Hi,
I seem to be forgetting my C++ ...
I'm trying to declare some functions in C in separate sources, and including the appropriate .h when necessary. It compiles OK; but the problem is during linking, where the linker complains about functions already being defined.
I even tried defining the functions as extern, in a (vain) attempt to just declare the functions and let the implementation come true only on the .c.

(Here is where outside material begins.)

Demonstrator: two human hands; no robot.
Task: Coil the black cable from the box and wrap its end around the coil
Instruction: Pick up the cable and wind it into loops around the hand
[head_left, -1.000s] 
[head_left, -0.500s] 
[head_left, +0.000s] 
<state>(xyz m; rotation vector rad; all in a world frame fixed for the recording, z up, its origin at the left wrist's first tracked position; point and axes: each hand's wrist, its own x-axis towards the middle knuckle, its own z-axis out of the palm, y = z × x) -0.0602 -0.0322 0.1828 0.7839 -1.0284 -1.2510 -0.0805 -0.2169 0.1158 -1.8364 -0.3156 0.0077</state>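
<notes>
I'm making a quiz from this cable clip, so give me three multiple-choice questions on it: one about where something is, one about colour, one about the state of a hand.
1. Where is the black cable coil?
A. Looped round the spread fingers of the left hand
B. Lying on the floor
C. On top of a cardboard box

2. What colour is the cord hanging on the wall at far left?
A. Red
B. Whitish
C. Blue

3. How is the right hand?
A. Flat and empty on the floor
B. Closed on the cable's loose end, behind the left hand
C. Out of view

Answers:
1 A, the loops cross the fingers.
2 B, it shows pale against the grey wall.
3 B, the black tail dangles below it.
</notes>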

This is an abridged description of my code:
common.h
#include <stdio.h>
module1.h
#include "common.h"
#ifndef MODULE1_H_
#define MODULE1_H_
int init(int option);
int open(char* db, char* username, char* password);
int get(int handler, int date[2], int time[2], int* data, int& rowsize, int& numrows);
int put(int handler, int* data, int& datasize, int& numrows);
int close(int handler);
int finalize();
#endif /* MODULE1_H_ */
module2.h
#include "common.h"
#ifndef MODULE2_H_
#define MODULE2_H_
int get1(int handler, int date, int time, int *data, int& datasize, int& rowsize);
int put1(int handler, int* data, int datasize);
#endif /*MODULE2_H_*/
module1.cpp
#include "module1.h"
int init(int option) { ... }
int finalize() { ... }
int get(int handler, int date[2], int time[2], int* data, int& rowsize, int& numrows) {
....
}
...
module2.cpp
#include "module1.h"
#include "module2.h"
int get1(int handler, int date, int time, int* data, int rowsize) {
int daterange[2]={date,date};
int timerange[2]={time,time};
int rsize, numrows, result;
result=get(handler, daterange,timerange, data, rsize, numrows);
rowsize=rsize;
if(numrows!=1) printf("Uh oh...\n");
return result;
}
...
Compilation & linkage:
g++ -o module1.o -c module1.cpp
g++ -o module2.o -c module2.cpp
g++ -fPIC -shared -o library.so module1.o module2.o
As I said, it compiles OK. The problem is during linkage, where the linker "sees" that there are two implemented functions from module1.h: one from the inclusion of module1.h in module1.cpp; and the other from the inclusion of module1.h together with module2.h in module2.cpp.
I know the functions are supposed to be declared, but I'm obviously doing a faux-pas. Could someone please point out where it is? Thank you in advance.